◆ GOAL OF THE EXERCISE
An exact transcription of all the data is required.

◆ EXTRACTED RECORDS
○ ○ ○ ○
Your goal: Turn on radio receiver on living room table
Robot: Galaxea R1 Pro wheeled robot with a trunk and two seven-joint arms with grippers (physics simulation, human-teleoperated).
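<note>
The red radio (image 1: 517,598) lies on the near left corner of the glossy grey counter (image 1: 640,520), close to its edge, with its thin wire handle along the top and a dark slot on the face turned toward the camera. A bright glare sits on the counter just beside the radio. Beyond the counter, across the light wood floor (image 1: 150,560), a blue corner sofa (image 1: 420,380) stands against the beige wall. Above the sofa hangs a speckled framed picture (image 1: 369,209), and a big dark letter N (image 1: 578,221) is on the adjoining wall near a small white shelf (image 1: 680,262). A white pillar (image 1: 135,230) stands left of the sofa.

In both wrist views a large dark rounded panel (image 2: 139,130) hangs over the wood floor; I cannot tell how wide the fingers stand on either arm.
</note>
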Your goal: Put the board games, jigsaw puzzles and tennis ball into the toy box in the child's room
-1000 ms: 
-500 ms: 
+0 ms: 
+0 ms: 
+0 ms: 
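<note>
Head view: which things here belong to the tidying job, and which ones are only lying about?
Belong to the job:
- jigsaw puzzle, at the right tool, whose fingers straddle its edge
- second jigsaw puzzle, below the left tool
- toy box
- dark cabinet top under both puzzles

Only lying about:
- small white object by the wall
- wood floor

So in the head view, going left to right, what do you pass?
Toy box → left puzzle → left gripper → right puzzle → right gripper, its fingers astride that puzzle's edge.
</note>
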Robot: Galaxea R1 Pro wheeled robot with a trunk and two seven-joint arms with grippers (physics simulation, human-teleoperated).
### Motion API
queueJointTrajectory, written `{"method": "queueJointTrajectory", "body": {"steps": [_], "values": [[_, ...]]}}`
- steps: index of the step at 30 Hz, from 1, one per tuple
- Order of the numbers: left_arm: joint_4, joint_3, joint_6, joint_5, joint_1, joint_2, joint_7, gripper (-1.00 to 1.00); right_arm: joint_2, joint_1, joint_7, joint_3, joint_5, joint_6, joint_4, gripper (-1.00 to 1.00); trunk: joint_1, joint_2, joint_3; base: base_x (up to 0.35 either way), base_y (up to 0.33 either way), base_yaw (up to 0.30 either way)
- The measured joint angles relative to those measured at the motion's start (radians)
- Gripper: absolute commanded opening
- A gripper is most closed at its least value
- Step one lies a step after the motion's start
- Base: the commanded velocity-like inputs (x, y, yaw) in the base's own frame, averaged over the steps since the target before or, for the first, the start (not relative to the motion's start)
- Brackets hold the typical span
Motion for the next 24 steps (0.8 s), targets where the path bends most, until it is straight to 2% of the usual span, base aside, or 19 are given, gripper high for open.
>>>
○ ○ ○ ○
◆ RESPONSE BOX
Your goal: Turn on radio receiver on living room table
Robot: Galaxea R1 Pro wheeled robot with a trunk and two seven-joint arms with grippers (physics simulation, human-teleoperated).
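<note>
The red radio (image 1: 517,598) lies on the near left corner of the glossy grey counter (image 1: 640,520), close to its edge, with its thin wire handle along the top and a dark slot on the face turned toward the camera. A bright glare sits on the counter just beside the radio. Beyond the counter, across the light wood floor (image 1: 150,560), a blue corner sofa (image 1: 420,380) stands against the beige wall. Above the sofa hangs a speckled framed picture (image 1: 369,209), and a big dark letter N (image 1: 578,221) is on the adjoining wall near a small white shelf (image 1: 680,262). A white pillar (image 1: 135,230) stands left of the sofa.

In both wrist views a large dark rounded panel (image 2: 139,130) hangs over the wood floor; I cannot tell how wide the fingers stand on either arm.
</note>
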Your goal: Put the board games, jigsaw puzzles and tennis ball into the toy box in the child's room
-1000 ms: 
-500 ms: 
+0 ms: 
+0 ms: 
+0 ms: 
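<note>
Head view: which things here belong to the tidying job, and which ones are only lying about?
Belong to the job:
- jigsaw puzzle, at the right tool, whose fingers straddle its edge
- second jigsaw puzzle, below the left tool
- toy box
- dark cabinet top under both puzzles

Only lying about:
- small white object by the wall
- wood floor

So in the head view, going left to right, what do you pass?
Toy box → left puzzle → left gripper → right puzzle → right gripper, its fingers astride that puzzle's edge.
</note>
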Robot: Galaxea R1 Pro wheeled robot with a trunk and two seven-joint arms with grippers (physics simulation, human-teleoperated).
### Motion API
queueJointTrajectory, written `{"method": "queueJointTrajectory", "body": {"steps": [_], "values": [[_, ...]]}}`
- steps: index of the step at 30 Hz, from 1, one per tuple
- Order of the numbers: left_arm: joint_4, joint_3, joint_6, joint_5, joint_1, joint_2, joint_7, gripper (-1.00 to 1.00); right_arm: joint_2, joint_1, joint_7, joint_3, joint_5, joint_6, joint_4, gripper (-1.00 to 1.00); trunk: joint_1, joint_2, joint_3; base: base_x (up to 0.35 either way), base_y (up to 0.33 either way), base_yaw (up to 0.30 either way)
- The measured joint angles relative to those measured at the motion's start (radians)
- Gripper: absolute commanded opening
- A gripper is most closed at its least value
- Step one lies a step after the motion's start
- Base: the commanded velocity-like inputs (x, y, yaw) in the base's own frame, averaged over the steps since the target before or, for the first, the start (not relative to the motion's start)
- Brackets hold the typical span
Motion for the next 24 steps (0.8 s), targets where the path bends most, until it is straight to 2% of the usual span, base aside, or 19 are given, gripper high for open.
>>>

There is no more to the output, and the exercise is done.